Perspective from Jennifer A. Dantzer, MD, MHS
Perspective from Danelle M. Fisher, MD
Perspective from Katie Marks-Cogan, MD, FACAAI, FAAAAI
Disclosures: Mitomori reports no relevant financial disclosures. Please see the study for all other authors’ relevant financial disclosures.
Few infants sensitized to egg had to completely avoid egg consumption, with most able to eat an entire scrambled egg after completing stepwise oral food challenges, according to a letter published in Pediatric Allergy and Immunology.
Starting from a low dose, stepwise OFCs appear to be safe and effective for introducing egg and determining safe ingestion doses for infants, Masatoshi Mitomori, of the department of pediatrics at National Hospital Organization Sagamihara National Hospital in Kanagawa, Japan, and colleagues wrote in the study. Although data have shown that stepwise OFCs are safe and effective for patients with suspected egg allergy, previous studies have not evaluated these OFCs among infants who had not yet consumed egg.

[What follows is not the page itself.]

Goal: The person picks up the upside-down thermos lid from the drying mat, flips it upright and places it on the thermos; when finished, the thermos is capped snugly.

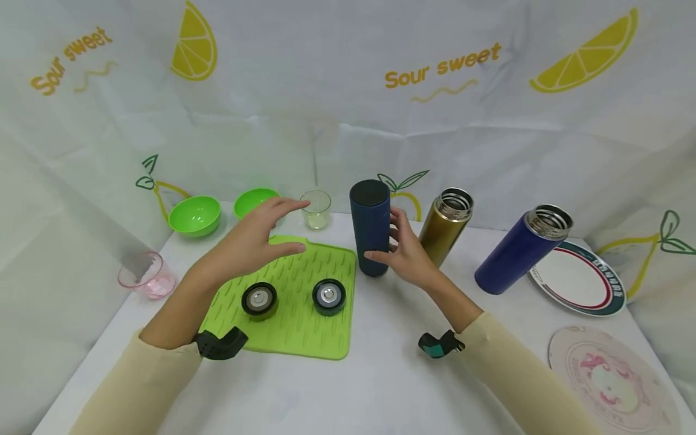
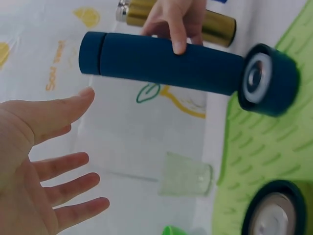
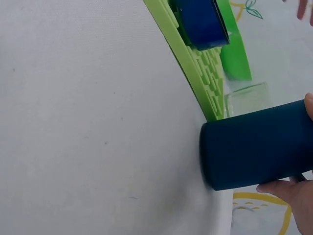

The researchers retrospectively examined 87 infants who did not have any history of previous egg consumption but who were diagnosed with egg sensitization after blood tests revealed egg white-specific IgE (EW-sIgE) levels greater than 0.1 kUA/L.
These infants then participated in stepwise OFCs.
According to the researchers, 12 (14%) infants failed the low-dose OFC of one-twenty-fifth of a heated egg, or 250 mg of egg protein. Nine (12%) infants failed the medium-dose OFC of one-eighth of a heated egg, or 775 mg to 769 mg of egg protein. Eight (12%) infants then failed the high-dose OFC of one-half of a heated egg, or 3,076 mg to 3,100 mg of egg protein.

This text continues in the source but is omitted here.